Task requirements:
Output all the data exactly. Pictures do not belong in the copy.

Collected material:
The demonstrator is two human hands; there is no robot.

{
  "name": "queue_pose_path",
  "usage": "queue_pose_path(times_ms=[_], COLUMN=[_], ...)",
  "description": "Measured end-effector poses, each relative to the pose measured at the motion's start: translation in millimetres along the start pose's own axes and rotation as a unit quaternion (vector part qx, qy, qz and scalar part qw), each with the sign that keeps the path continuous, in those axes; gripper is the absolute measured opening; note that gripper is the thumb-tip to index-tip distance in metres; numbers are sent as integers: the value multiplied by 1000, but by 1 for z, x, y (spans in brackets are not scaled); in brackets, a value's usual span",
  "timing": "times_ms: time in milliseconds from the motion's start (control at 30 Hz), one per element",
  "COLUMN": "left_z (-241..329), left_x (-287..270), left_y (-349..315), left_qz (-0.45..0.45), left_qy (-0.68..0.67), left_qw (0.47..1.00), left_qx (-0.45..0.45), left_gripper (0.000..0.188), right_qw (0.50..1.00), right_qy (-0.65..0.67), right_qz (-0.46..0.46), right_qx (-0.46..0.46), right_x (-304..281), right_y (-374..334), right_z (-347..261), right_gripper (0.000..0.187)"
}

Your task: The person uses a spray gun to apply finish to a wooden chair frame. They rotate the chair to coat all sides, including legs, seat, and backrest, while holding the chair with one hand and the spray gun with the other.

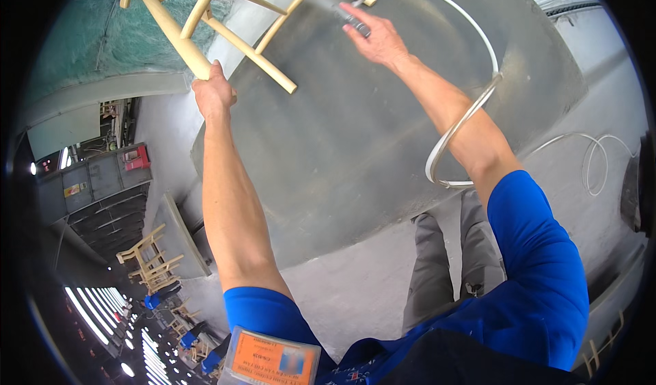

Result:
The demonstrator is two human hands; there is no robot.

{
  "name": "queue_pose_path",
  "usage": "queue_pose_path(times_ms=[_], COLUMN=[_], ...)",
  "description": "Measured end-effector poses, each relative to the pose measured at the motion's start: translation in millimetres along the start pose's own axes and rotation as a unit quaternion (vector part qx, qy, qz and scalar part qw), each with the sign that keeps the path continuous, in those axes; gripper is the absolute measured opening; note that gripper is the thumb-tip to index-tip distance in metres; numbers are sent as integers: the value multiplied by 1000, but by 1 for z, x, y (spans in brackets are not scaled); in brackets, a value's usual span",
  "timing": "times_ms: time in milliseconds from the motion's start (control at 30 Hz), one per element",
  "COLUMN": "left_z (-241..329), left_x (-287..270), left_y (-349..315), left_qz (-0.45..0.45), left_qy (-0.68..0.67), left_qw (0.47..1.00), left_qx (-0.45..0.45), left_gripper (0.000..0.188), right_qw (0.50..1.00), right_qy (-0.65..0.67), right_qz (-0.46..0.46), right_qx (-0.46..0.46), right_x (-304..281), right_y (-374..334), right_z (-347..261), right_gripper (0.000..0.187)"
}

Your task: The person uses a spray gun to apply finish to a wooden chair frame. They rotate the chair to coat all sides, including legs, seat, and backrest, while holding the chair with one hand and the spray gun with the other.

No more is needed for this answer.